In earlier days, a member of Congress in her position wouldn’t even have dared
ask for something like this. Sam Rayburn would have laughed her out of the
city.
So I told
her no—diplomatically, of course. But as she kept on talking, it dawned on me.
This wasn’t a request of the Speaker of the House. This was a demand.
Her
response to me was calm and matter-of-fact. “Well, then I’ll just have to go
talk to Sean Hannity and everybody at Fox,” she said, “and Rush Limbaugh, Mark
Levin, and everybody else on the radio, and tell them that this is how John
Boehner is treating the people who made it possible for the Republicans to take
back the House.”
I wasn’t
the one with the power, she was saying. I just thought I was. She had the power
now.
She was
right, of course.
On January
5, 2011, ahead of the vote that would officially make him Speaker of the House,
Rep. Boehner and Rep. Michele Bachmann greet colleagues on the House floor. |
Mark Wilson/Getty Images
She was a conservative media darling and, by then, the conservative media was already eyeing me skeptically. She had me where it hurt. Even if I wanted to help her, and I sure as hell didn’t, it wasn’t a decision I had the power to make on my own. That power belongs to a little-known but very important group called the Steering Committee.
I knew
there was no way the Steering Committee would approve putting Bachmann on Ways
and Means. The votes just weren’t there. If I even pushed the issue, they
wouldn’t have let me leave the meeting without fastening me into a
straitjacket. But then, Bachmann wouldn’t go on TV and the radio to explain the
nuances of House Steering Committee procedure. She’d just rip my head off every
night, over and over again. That was a headache I frankly didn’t want or need.
I suggested
the House Intelligence committee to Bachmann as an alternative, and mercifully,
she liked it. It would be a good perch for anyone wanting to build up their
foreign policy chops for a run for president, which she was already
considering— Lord help us all. None too pleased was the man preparing to take
up the gavel as chairman of the Intelligence Committee, Rep.
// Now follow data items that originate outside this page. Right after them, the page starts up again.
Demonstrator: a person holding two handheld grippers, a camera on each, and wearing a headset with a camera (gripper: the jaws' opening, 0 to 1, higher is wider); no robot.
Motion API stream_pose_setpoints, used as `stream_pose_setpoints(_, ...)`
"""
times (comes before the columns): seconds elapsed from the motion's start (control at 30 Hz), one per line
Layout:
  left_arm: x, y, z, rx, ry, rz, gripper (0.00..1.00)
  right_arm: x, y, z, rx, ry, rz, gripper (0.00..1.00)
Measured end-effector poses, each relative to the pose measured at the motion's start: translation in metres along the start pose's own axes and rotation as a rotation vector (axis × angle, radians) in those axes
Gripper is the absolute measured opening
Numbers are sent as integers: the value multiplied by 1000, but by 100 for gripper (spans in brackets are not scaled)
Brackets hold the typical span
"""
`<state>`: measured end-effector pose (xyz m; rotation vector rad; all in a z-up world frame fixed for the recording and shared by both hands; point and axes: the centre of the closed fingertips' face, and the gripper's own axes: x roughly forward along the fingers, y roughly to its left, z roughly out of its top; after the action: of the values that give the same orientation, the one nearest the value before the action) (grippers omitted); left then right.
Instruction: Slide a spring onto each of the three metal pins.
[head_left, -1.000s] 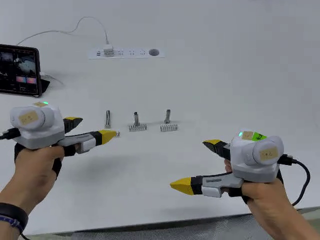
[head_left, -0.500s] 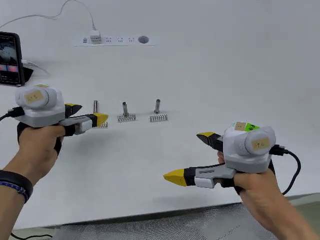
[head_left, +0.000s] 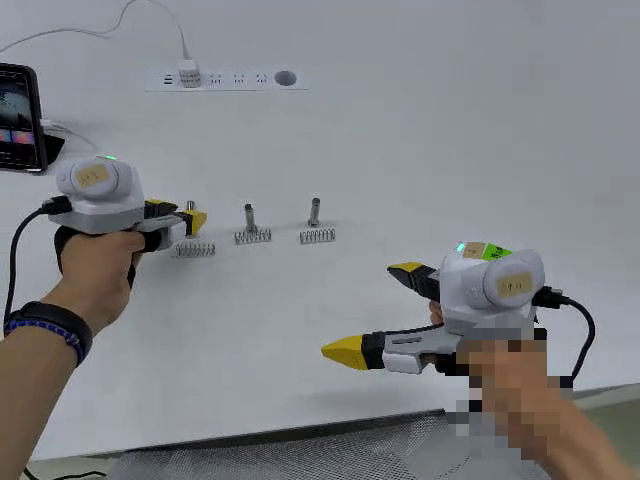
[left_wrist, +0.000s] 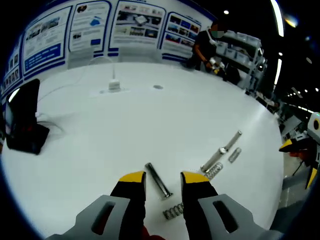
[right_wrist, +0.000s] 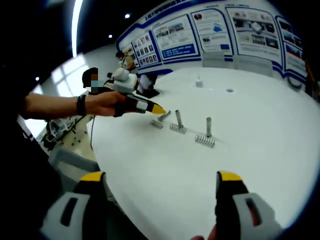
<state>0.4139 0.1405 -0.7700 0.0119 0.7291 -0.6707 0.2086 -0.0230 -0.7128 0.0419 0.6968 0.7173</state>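
Observation:
Three short metal pins stand in a row on the white table: left pin (left_wrist: 158, 180), middle pin (head_left: 250, 215), right pin (head_left: 314, 210). A small coil spring lies in front of each: left spring (head_left: 193, 249), middle spring (head_left: 253, 236), right spring (head_left: 317, 236). My left gripper (head_left: 180, 213) is open, its yellow-tipped jaws on either side of the left pin, with the left spring (left_wrist: 172, 211) just below them. My right gripper (head_left: 375, 310) hovers wide open over the near right of the table, holding nothing. From there the pins (right_wrist: 178, 119) are well ahead.
A white power strip (head_left: 225, 78) with a plugged-in charger lies at the back of the table. A dark tablet (head_left: 20, 117) stands at the far left. The table's front edge (head_left: 300, 432) runs just below my right hand.
My left gripper has moved forward and right to the left pin, so the left spring now shows below it. The right gripper has barely moved.

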Motion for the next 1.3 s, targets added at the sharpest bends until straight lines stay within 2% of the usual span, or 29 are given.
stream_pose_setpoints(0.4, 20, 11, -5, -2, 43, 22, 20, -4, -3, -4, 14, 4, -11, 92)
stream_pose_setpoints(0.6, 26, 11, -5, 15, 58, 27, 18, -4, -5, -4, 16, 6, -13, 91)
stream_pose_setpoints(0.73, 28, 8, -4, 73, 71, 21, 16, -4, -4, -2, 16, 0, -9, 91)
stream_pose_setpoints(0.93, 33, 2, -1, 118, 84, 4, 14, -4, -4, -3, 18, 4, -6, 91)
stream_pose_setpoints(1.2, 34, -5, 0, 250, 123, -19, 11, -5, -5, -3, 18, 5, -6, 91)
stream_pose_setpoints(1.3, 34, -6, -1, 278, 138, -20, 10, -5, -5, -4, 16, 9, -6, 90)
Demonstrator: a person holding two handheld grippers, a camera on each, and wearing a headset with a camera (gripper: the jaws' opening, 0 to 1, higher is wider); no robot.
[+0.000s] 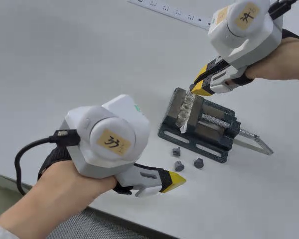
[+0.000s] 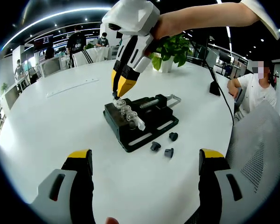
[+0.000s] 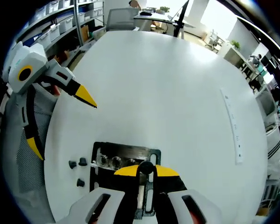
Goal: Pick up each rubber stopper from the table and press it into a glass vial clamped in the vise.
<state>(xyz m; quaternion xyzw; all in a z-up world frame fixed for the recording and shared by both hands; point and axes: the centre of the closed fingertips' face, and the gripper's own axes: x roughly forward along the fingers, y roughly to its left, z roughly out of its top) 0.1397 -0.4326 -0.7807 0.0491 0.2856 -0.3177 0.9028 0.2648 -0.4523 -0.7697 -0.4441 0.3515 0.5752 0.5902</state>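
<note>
Right claw (image 1: 201,88): clenched on one rubber stopper (image 3: 147,166), poised just above the glass vials (image 1: 185,109) in the vise (image 1: 217,134). Left claw (image 2: 144,155): released, empty, near three loose stoppers (image 1: 178,165) on the counter (image 1: 89,59). Step: insertion. Next: centre on a vial mouth, press straight down.

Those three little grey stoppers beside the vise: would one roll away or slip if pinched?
Probably very light: each stopper is tiny beside the vise. They look stepped, wide head on narrower plug, so a nudged one would likely tip or roll in a curve. Their dull surface suggests grip, not slip.
</note>
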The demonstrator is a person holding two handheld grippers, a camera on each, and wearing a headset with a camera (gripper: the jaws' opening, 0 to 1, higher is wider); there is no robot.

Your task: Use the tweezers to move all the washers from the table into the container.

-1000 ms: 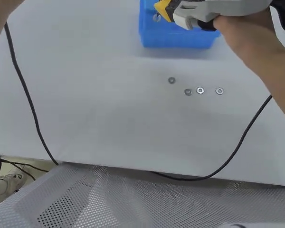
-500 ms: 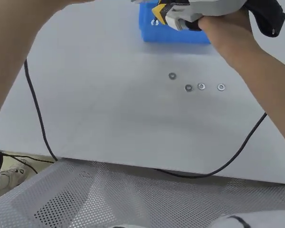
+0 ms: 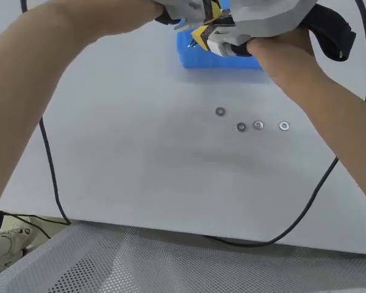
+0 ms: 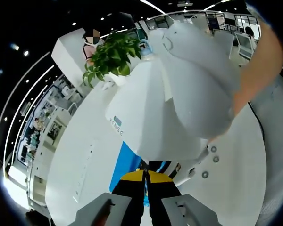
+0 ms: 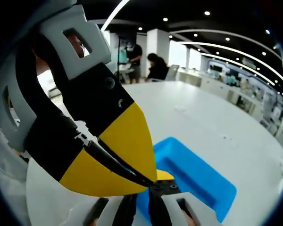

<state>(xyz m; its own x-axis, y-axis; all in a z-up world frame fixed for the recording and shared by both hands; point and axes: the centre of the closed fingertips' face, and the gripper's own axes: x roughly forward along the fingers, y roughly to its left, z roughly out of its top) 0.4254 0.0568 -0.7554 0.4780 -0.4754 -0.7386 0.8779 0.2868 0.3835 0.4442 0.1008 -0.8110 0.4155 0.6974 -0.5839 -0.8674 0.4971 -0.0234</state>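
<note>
Four washers [image 3: 241, 127] lie in a loose row on the table [image 3: 140, 159], right of centre in the head view. The blue container [image 3: 215, 59] sits above them at top centre. Over it, your left gripper [image 4: 144, 175] pinches the black tweezers [image 5: 114, 164] between narrow jaws. Your right gripper [image 5: 141, 203] meets it there, and I cannot tell how its claw stands.
</note>
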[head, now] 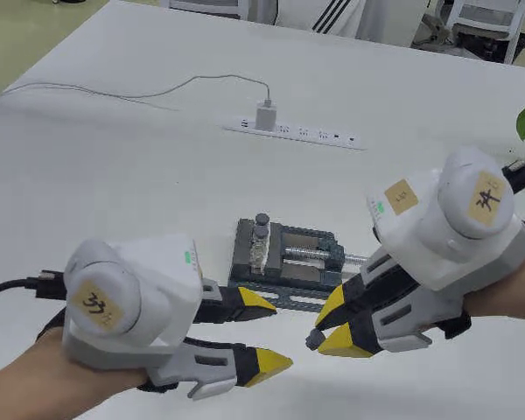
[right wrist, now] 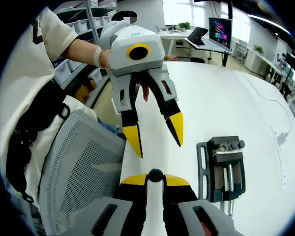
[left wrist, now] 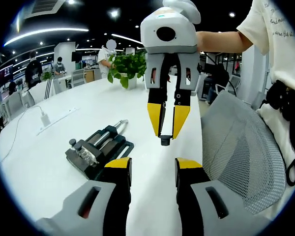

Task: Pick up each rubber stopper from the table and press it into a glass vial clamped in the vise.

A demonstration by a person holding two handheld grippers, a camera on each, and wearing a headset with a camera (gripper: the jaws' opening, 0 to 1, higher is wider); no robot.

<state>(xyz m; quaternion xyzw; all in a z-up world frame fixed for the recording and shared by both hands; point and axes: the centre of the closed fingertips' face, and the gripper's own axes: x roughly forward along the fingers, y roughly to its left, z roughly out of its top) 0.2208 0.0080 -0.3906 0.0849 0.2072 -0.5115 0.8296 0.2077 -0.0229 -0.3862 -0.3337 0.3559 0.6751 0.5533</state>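
On the white table (head: 114, 175) in the head view, 1 vise (head: 306, 262) is seen clamping 2 glass vials (head: 259, 252), each capped dark, and 1 power strip (head: 293, 131) lies beyond. The left gripper (head: 264, 332) is held with its jaws spread around nothing. The right gripper (head: 322, 334) is pinched on 1 rubber stopper (head: 312, 341), near the vise but apart from it. In the left gripper view, 1 mesh chair (left wrist: 241, 147) and 1 plant (left wrist: 130, 66) are added. In the right gripper view, the stopper's rounded end is shown between the pressed tips.
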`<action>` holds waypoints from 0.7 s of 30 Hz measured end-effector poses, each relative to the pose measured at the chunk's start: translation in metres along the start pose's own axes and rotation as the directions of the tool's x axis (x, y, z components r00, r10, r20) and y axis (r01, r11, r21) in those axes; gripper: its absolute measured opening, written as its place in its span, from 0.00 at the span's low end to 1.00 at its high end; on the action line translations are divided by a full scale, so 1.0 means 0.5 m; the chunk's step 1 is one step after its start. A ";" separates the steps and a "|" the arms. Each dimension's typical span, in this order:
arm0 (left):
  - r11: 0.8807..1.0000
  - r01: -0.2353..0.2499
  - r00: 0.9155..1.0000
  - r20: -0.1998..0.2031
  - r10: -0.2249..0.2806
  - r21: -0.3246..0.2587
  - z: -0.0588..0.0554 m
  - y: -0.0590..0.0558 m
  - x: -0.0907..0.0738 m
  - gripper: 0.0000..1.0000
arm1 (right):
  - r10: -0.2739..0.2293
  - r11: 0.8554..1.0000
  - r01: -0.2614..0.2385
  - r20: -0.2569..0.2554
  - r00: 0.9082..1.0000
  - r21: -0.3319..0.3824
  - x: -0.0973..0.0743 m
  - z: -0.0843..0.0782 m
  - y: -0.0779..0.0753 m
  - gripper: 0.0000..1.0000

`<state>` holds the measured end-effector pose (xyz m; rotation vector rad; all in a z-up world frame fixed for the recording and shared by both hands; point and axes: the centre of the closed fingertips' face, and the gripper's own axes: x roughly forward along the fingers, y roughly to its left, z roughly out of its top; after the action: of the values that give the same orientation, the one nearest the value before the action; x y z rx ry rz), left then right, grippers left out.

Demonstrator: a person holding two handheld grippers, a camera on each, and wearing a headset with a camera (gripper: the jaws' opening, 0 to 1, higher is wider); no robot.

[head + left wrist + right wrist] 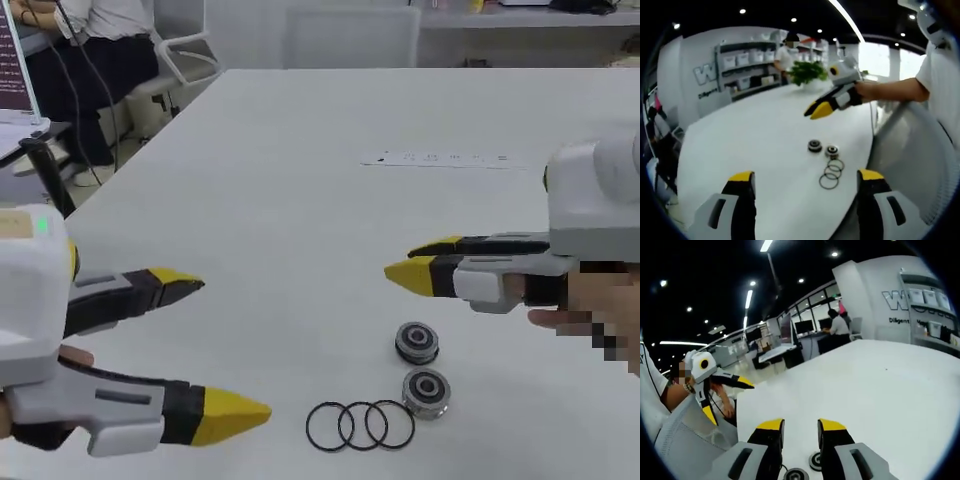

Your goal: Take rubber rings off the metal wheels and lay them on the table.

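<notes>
- Two jaws of the left gripper (225,348) stand spread wide with nothing between them. It hovers over the near-left part of the table, well apart from the work.
- Jaws of the right gripper (405,262) are drawn close, and its own view shows a narrow gap between them. They pinch nothing, and their tips point leftward above the table, just beyond the wheels.
- Under and nearer the person than those tips lie the farther metal wheel (417,341) and the nearer metal wheel (427,390). Both lie flat, close to one another but apart.
- Three rubber rings (360,425) lie flat on the table in an overlapping chain, to the left of the nearer metal wheel. The rightmost ring reaches that wheel's edge, but I cannot tell whether it touches.
- By my judgement the job is well along, with three rings already off and laid down as asked.
- The farther metal wheel shows a darker rim, which may be a ring not yet removed. The nearer one looks more like bare metal. Both are too small to be sure.
- If a ring is left, it is likely on the farther wheel, which sits closest to the right gripper.
- Farther out, the white table (300,180) carries a thin printed strip (440,158), and a person sits at the far left corner.
</notes>
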<state>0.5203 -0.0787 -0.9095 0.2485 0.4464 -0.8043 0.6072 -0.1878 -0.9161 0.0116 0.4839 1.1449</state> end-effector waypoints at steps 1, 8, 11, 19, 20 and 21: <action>1.000 0.000 1.000 0.007 0.000 0.013 0.013 0.007 0.001 0.84 | -0.007 1.000 0.007 0.000 1.000 0.004 -0.002 -0.002 -0.005 0.25; 0.996 0.016 0.999 0.048 -0.020 0.085 0.084 0.032 0.026 0.82 | -0.060 0.997 0.062 -0.054 0.997 0.037 -0.010 -0.045 -0.049 0.24; 0.992 0.035 0.997 0.068 -0.043 0.119 0.115 0.031 0.051 0.81 | -0.072 0.996 0.076 -0.090 0.993 0.043 -0.011 -0.067 -0.061 0.24; 0.975 0.104 0.988 0.092 -0.125 0.199 0.165 0.004 0.122 0.74 | -0.089 0.993 0.100 -0.163 0.983 0.058 -0.016 -0.117 -0.084 0.25; 0.973 0.112 0.985 0.106 -0.135 0.204 0.176 0.000 0.134 0.73 | -0.088 0.993 0.100 -0.172 0.981 0.060 -0.017 -0.122 -0.085 0.25; 0.971 0.121 0.981 0.122 -0.148 0.206 0.186 -0.007 0.142 0.72 | -0.088 0.993 0.100 -0.178 0.980 0.060 -0.017 -0.127 -0.087 0.25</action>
<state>0.5878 -0.1615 -0.8616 0.3477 0.2556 -0.9945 0.6184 -0.2284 -0.9808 -0.0519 0.6736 1.0410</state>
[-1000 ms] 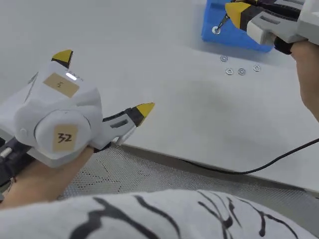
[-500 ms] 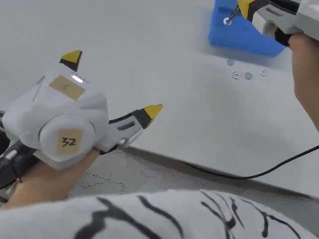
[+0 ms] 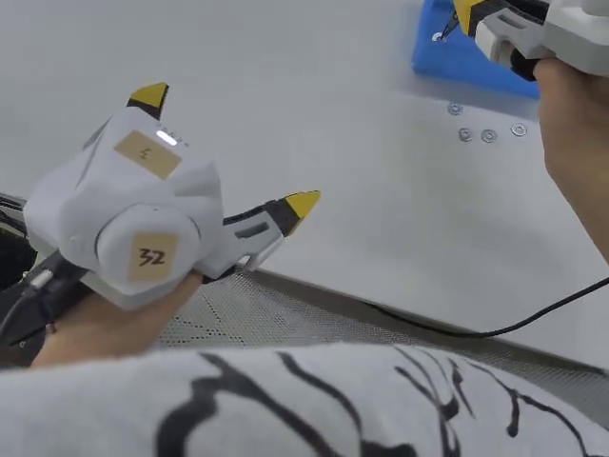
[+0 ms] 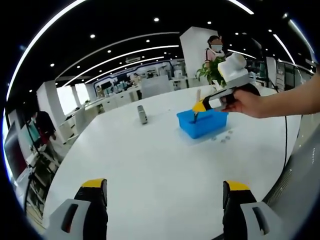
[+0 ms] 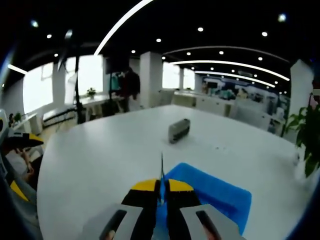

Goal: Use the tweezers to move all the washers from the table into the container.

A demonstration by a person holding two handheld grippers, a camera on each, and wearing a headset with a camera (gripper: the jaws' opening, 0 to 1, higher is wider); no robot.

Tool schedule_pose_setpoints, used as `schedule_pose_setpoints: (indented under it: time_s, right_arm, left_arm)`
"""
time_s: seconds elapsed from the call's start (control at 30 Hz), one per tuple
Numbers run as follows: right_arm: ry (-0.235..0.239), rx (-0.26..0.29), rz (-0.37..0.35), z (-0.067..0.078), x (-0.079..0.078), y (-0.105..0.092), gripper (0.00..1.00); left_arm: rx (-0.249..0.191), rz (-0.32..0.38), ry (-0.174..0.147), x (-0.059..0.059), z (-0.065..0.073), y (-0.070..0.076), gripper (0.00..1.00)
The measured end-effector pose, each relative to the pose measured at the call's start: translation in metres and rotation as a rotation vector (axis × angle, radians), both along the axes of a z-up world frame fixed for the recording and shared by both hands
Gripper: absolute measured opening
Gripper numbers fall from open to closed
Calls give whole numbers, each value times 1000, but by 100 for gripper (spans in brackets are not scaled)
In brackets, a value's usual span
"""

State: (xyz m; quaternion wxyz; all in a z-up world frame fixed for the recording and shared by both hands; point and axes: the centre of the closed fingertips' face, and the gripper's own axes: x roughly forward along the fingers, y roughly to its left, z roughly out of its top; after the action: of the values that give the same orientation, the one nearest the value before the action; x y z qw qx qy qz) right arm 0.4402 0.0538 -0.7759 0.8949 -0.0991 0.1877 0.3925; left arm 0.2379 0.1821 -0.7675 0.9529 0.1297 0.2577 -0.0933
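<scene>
Mid-task: right tongs (image 5: pixel 161 189) clamped on the tweezers (image 5: pixel 161 170), whose tip carries what looks like a washer (image 3: pixel 439 36) over the blue container (image 3: pixel 461 67); four washers (image 3: pixel 488 136) lie on the desk (image 3: pixel 333 114) beside it, yet to move (left tongs (image 4: pixel 164 186) apart, idle)

**Head view:** the container (image 3: pixel 430 59) is cut by the top edge and partly covered by the right gripper (image 3: pixel 469 13), which is itself cropped at the top and right edges. The tip of the tweezers (image 3: pixel 445 29) is too small to show whether it carries anything. **Left gripper view:** the washers (image 4: pixel 223 138) on the table (image 4: pixel 150 160) are mere specks, too small to count. **Right gripper view:** the container's near part lies behind the closed jaws, and the tweezers show as a thin blurred line.
</scene>
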Motion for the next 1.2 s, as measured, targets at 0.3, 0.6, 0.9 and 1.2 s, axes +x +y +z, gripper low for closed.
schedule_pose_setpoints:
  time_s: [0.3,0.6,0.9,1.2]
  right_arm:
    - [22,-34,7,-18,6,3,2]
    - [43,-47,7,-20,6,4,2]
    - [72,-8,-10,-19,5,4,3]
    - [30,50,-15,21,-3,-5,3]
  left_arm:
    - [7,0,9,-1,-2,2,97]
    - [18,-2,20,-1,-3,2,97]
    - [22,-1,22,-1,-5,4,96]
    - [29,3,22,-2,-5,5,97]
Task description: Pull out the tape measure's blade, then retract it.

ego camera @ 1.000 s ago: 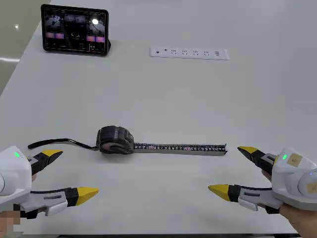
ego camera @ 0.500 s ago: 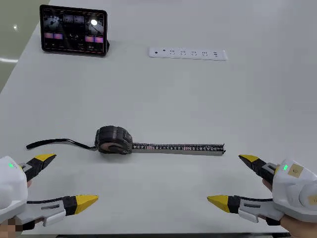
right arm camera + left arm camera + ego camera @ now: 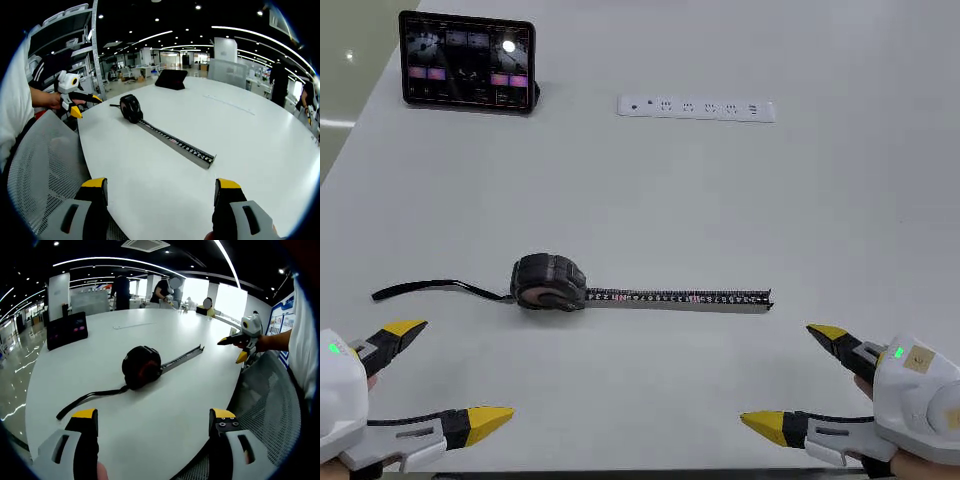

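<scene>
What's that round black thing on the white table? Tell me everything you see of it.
A tape measure: round, dark, ribbed case with a reddish centre, apparently standing on its edge on the table. Its marked blade lies pulled out flat to the right, ending in a hook. A thin black strap trails left. Only the table touches it.

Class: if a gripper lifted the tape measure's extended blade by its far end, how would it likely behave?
The blade lies thin and straight on the table, so it probably holds fairly stiff, yet may buckle if bent. The case looks chunky, so it likely stays down as an anchor, perhaps dragging its loose strap.
</scene>
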`<state>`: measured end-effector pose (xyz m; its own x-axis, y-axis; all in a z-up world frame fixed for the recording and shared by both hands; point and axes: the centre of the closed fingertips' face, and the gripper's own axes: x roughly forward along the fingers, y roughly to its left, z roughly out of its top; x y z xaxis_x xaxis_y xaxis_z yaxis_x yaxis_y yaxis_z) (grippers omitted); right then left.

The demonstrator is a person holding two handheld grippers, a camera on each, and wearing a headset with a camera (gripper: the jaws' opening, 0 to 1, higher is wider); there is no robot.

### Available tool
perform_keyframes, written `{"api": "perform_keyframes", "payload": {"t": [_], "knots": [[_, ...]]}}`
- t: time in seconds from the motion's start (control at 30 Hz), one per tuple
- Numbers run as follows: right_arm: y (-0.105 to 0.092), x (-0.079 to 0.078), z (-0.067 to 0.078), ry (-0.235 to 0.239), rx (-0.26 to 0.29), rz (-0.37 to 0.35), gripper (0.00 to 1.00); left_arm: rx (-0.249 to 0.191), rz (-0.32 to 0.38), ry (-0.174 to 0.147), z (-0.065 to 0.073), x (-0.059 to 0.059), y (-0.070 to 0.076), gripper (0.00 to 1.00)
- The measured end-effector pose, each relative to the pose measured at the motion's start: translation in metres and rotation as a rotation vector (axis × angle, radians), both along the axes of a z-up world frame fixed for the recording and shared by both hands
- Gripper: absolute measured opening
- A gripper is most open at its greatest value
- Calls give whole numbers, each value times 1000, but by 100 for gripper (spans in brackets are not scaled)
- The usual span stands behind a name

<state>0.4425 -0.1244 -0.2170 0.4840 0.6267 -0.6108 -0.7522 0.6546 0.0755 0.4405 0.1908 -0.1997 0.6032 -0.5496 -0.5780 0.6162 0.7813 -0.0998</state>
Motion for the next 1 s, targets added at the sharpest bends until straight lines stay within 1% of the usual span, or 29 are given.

Mike Rogers from
Michigan, an army veteran who had also served in the FBI. So I took my lumps
from Rogers, and Bachmann took her seat on the committee.
The funny
thing is, Michele Bachmann turned out to be a very focused, hardworking
member—even though she spent a few months later in 2011 on a short-lived
campaign for president. She showed up to the committee, did her homework, and
ended up winning over her fellow members with her dedication. Mike Rogers was
impressed—and I have to admit, so was I. The whole situation ended up working
out well for everyone. As one of those old Boehnerisms goes, “Get the right
people on the bus, and help them find the right seat.”
In January
2011, as the new Republican House majority was settling in and I was getting
adjusted to the Speakership, I was asked about the birth certificate business
by Brian Williams of NBC News. My answer was simple: “The state of Hawaii has
said that President Obama was born there. That’s good enough for me.” It was a
simple statement of fact. But you would have thought I’d called Ronald Reagan a
communist. I got all kinds of shit for it—emails, letters, phone calls. It went
on for a couple weeks. I knew we would hear from some of the crazies, but I was
surprised at just how many there really were.
All of this
crap swirling around was going to make it tough for me to cut any deals with
Obama as the new House Speaker. Of course, it has to be said that Obama didn’t
help himself much either. He could come off as lecturing and haughty. He still
wasn’t making Republican outreach a priority. But on the other hand—how do you
find common cause with people who think you are a secret Kenyan Muslim traitor
to America?
Under the new rules of Crazytown, I may have been Speaker, but I didn’t hold all the power. By 2013 the chaos caucus in the House had built up their own power base thanks to fawning right-wing media and outrage-driven fundraising cash. And now they had a new head lunatic leading the way, who wasn’t even a House member. There is nothing more dangerous than a reckless asshole who thinks he is smarter than everyone else. Ladies and gentlemen, meet Senator Ted Cruz. He enlisted the crazy caucus of the GOP in what was a truly dumbass idea. Not that anybody asked me.